From Diets and Data by Emily Oster. She is referencing a useful research paper recently published.
It starts by noting the key underlying principle of weight loss: energy deficit. You need to burn more calories than you take in to lose weight. Period. As the paper says more formally: The key component of diets for weight loss and weight-loss maintenance is an energy deficit. Under the “calories-in, calories out” model, dietary management has focused on the concept of “eat less, move more.”The link between weight loss, calories consumed, and exercise is a little more complex, since as you lose weight your baseline energy expenditure adjusts. But the principle of needing an energy deficit remains true. And if you want to generate this energy deficit through food, you need to eat fewer calories.
I liked her observation.
The simplest diet, then, is just … eat less. This is best epitomized by a good book I once read called The Economists’ Diet. The primary message was that to lose weight you need to weigh yourself every day and eat less. And, also, that you’ll be hungry a lot of the time. It was sort of beautiful in its simplicity, but I can see why this hasn’t caught on.
Hers is a good summary. For all the fads and billions of dollars, weight is a choice.
The paper concludes with two thoughts:
Reducing daily calorie intake is the most important factor for weight loss.The best diet for weight management is one that can be maintained in the long term.
There is no best diet. Or, no single best diet. The best diet for any purpose is one you can stick to. This extends beyond weight loss. Changing your diet for better diabetes management, or better cholesterol management, or blood pressure — all of these require being able to stick to it. If you are going to change how you eat, it’s crucial to do so in a way that is sustainable.
This matches my personal experience. Ten or fifteen years ago I had a bad accident, requiring major surgery on my left leg. I was bed bound for many weeks and inactive for several months. My energy expenditure was down dramatically but I failed to adjust my intake. Across some six months I added perhaps twenty pounds to an already present excess of ten or fifteen pounds.
In the subsequent decade, I put an occasional dent in that surfeit of 35 pounds, but never for long. The usual litany of excuses - much travel, irregular meals, wining and dining clients and project teams, long hours of work with little structured or consistent exercise, etc.

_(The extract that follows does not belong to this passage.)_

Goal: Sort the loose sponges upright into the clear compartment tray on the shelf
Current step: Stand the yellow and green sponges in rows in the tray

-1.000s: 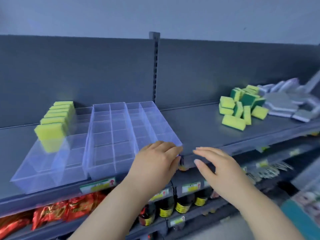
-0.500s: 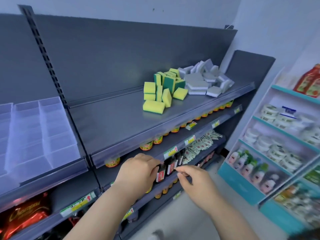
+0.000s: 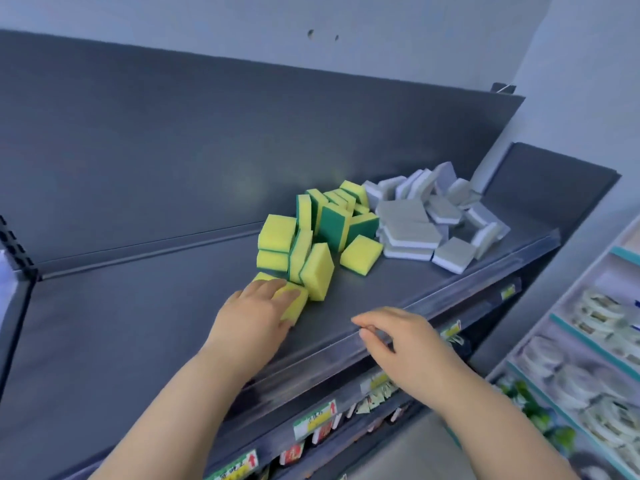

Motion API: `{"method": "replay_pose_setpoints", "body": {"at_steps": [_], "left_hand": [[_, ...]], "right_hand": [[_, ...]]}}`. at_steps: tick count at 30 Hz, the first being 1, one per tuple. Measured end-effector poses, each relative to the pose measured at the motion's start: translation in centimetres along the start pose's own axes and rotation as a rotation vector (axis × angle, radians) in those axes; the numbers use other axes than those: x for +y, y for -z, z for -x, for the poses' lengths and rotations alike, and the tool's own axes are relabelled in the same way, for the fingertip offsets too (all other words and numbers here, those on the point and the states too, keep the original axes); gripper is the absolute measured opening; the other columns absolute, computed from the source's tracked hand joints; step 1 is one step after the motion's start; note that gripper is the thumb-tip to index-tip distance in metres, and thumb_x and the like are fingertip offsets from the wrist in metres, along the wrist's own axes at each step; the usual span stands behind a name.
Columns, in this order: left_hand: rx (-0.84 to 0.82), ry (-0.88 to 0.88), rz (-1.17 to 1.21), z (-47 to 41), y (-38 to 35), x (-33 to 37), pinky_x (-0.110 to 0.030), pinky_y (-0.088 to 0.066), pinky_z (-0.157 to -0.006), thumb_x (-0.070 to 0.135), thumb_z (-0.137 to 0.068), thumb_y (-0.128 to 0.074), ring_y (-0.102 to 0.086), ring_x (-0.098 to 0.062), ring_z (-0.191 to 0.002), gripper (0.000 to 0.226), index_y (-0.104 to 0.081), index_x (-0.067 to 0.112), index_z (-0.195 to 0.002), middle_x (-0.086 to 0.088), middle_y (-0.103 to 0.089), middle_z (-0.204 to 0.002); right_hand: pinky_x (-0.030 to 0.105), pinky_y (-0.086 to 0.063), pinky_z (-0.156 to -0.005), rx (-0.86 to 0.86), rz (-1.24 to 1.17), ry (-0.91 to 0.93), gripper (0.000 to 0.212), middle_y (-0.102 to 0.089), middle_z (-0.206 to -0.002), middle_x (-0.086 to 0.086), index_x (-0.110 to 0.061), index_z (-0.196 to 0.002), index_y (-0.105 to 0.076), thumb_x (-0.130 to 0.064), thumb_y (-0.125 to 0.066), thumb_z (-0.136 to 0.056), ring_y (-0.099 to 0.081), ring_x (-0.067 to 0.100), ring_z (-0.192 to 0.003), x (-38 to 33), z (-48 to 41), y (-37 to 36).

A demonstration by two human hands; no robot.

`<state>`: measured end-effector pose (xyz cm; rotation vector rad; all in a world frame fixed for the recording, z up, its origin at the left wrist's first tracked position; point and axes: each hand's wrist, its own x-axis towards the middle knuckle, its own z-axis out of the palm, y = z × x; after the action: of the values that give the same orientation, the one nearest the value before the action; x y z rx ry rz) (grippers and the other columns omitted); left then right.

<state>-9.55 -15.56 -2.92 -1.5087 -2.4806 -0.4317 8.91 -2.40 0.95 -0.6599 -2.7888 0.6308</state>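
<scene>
Shelf, sponge pile, left hand — gripping sponge

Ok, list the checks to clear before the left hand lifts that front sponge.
1. Left hand on the front yellow sponge: ok, fingers lie over it.
2. Grip closed: cannot tell, thumb hidden.
3. Neighbouring sponge clear of the lift: not ok, it stands tilted close beside the front one and may topple.
4. Right hand free: ok, it holds nothing, over the shelf edge.
5. Clear tray compartment free: cannot tell, only a sliver shows at the left edge.
</scene>
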Motion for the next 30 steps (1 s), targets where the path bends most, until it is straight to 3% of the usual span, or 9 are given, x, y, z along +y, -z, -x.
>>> {"method": "replay_pose_setpoints", "body": {"at_steps": [3, 8, 10, 12, 15, 18, 21, 26, 30], "left_hand": [[-0.155, 0.074, -0.060, -2.5, -1.1, -0.6, -0.035, -0.026, -0.108, 0.043, -0.090, -0.053, -0.028, -0.018, -0.136, 0.056, -0.033, 0.036, -0.142, 0.010, -0.028, -0.150], [-0.139, 0.115, -0.095, -3.6, -1.9, -0.7, -0.039, -0.043, -0.088, 0.048, -0.071, -0.073, -0.052, -0.026, -0.115, 0.061, -0.055, 0.031, -0.127, 0.006, -0.054, -0.126], [-0.183, 0.166, -0.164, -3.8, -1.7, -0.2, -0.037, -0.039, -0.091, 0.057, -0.074, -0.065, -0.046, -0.023, -0.120, 0.071, -0.043, 0.033, -0.137, 0.009, -0.048, -0.132], [-0.205, 0.229, -0.229, -4.2, -1.9, 0.2, -0.033, -0.031, -0.096, 0.063, -0.081, -0.051, -0.034, -0.019, -0.125, 0.074, -0.025, 0.035, -0.145, 0.012, -0.034, -0.138], [-0.221, 0.331, -0.271, -5.1, -1.8, 1.6, -0.033, -0.032, -0.091, 0.066, -0.077, -0.053, -0.037, -0.020, -0.116, 0.068, -0.037, 0.035, -0.135, 0.007, -0.037, -0.129], [-0.177, 0.362, -0.289, -5.3, -2.0, 2.0, -0.037, -0.044, -0.068, 0.064, -0.040, -0.078, -0.056, -0.024, -0.084, 0.070, -0.064, 0.024, -0.096, 0.001, -0.054, -0.097], [-0.075, 0.385, -0.336, -5.3, -2.6, 2.5, -0.033, -0.044, -0.059, 0.050, -0.025, -0.079, -0.057, -0.023, -0.067, 0.063, -0.057, 0.020, -0.075, 0.003, -0.057, -0.078], [0.139, 0.523, -0.277, -5.1, -2.9, 4.1, -0.029, -0.042, -0.055, 0.047, -0.025, -0.087, -0.054, -0.023, -0.052, 0.076, -0.040, 0.019, -0.079, 0.008, -0.051, -0.057], [0.282, 0.635, -0.142, -5.2, -2.8, 5.5, -0.033, -0.046, -0.064, 0.060, -0.052, -0.076, -0.060, -0.026, -0.072, 0.083, -0.041, 0.020, -0.116, 0.003, -0.061, -0.083]], "right_hand": [[0.026, -0.042, -0.094, 0.021, -0.008, 0.048, 0.027, -0.057, -0.116, -0.015, -0.028, -0.119, -0.059, -0.027, -0.048, -0.094, -0.051, 0.004, -0.109, 2.0, -3.2, 0.8], [0.013, -0.032, -0.097, 0.023, -0.034, 0.226, 0.030, -0.054, -0.124, -0.013, -0.026, -0.120, -0.059, -0.021, -0.049, -0.093, -0.044, 0.002, -0.115, 3.4, -8.8, 0.3], [0.010, -0.027, -0.095, 0.041, 0.004, 0.335, 0.032, -0.054, -0.126, -0.010, -0.022, -0.120, -0.060, -0.014, -0.052, -0.091, -0.043, 0.005, -0.116, 3.6, -11.3, -0.1], [0.021, -0.034, -0.094, 0.078, 0.061, 0.473, 0.036, -0.058, -0.124, -0.003, -0.017, -0.117, -0.062, -0.005, -0.057, -0.083, -0.049, 0.015, -0.114, 3.8, -13.4, -0.5], [0.034, -0.043, -0.091, 0.061, 0.166, 0.642, 0.047, -0.060, -0.123, 0.000, -0.016, -0.117, -0.062, 0.001, -0.064, -0.073, -0.053, 0.021, -0.113, 4.3, -15.9, -1.4], [0.035, -0.047, -0.086, 0.059, 0.202, 0.732, 0.055, -0.063, -0.115, -0.003, -0.018, -0.117, -0.060, -0.001, -0.071, -0.066, -0.057, 0.020, -0.107, 4.9, -17.0, -2.1], [0.033, -0.052, -0.075, 0.095, 0.172, 0.767, 0.059, -0.063, -0.103, -0.004, -0.019, -0.116, -0.061, -0.005, -0.075, -0.061, -0.060, 0.021, -0.093, 5.8, -17.4, -2.6], [0.031, -0.047, -0.064, 0.168, 0.097, 0.766, 0.051, -0.057, -0.088, -0.005, -0.025, -0.103, -0.066, -0.011, -0.079, -0.056, -0.056, 0.020, -0.078, 7.0, -17.4, -3.0], [0.033, -0.048, -0.067, 0.210, -0.082, 0.719, 0.043, -0.056, -0.093, -0.002, -0.019, -0.100, -0.060, -0.018, -0.079, -0.062, -0.054, 0.022, -0.081, 8.2, -17.8, -2.5]]}}
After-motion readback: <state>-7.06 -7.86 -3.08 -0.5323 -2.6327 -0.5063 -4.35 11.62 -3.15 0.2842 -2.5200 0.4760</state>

Making things somewhat more legitimately difficult over the past fifteen years has been collapsing foot arches exacerbated by increasing pronation of ankles, all on top of reasonably severe rheumatoid arthritis. It was actually increasingly difficult to walk much less exercise without kicking the whole system out of balance and causing major joint flair-ups.
In the past fifteen months, given the enforced isolation and business disruption arising from policies to address Covid, I took the opportunity to have reconstructive surgery done on each foot in sequence. Each surgery was followed by a similar-to-last-time cycle of being bed bound and then very constrained ambulatory movement for months. The unexpected aspect was that rebuilding the arches and eliminating the pronation affected the entire skeletal structure as everything readjusted back in to place but with especial impact on the knees.
Going into this, and given my prior leg surgery experience, I recognized that my only avenue of weight control was to reduce intake. I would have a year or two of very constrained opportunity for exercise.
Dispensing with types of diets, I simply reduced intake with an awareness of maintaining some form of dietary balance (protein, vitamins, roughage, meat/vegetables/fruit, etc.)
And it worked. Lost twenty pounds in the first nine months. Fifteen to go. Once I am fully ambulatory again, I anticipate the final fifteen to be easier to address. Possibly a foolish anticipation.
Once I am back at some sort of normal target weight then maintenance is the key. Possibly difficult once travel and social interaction resumes, but hopefully not.
It all came down to choosing to reduce intake and drinking more water. Exercise has not been an option and won't be for another three months.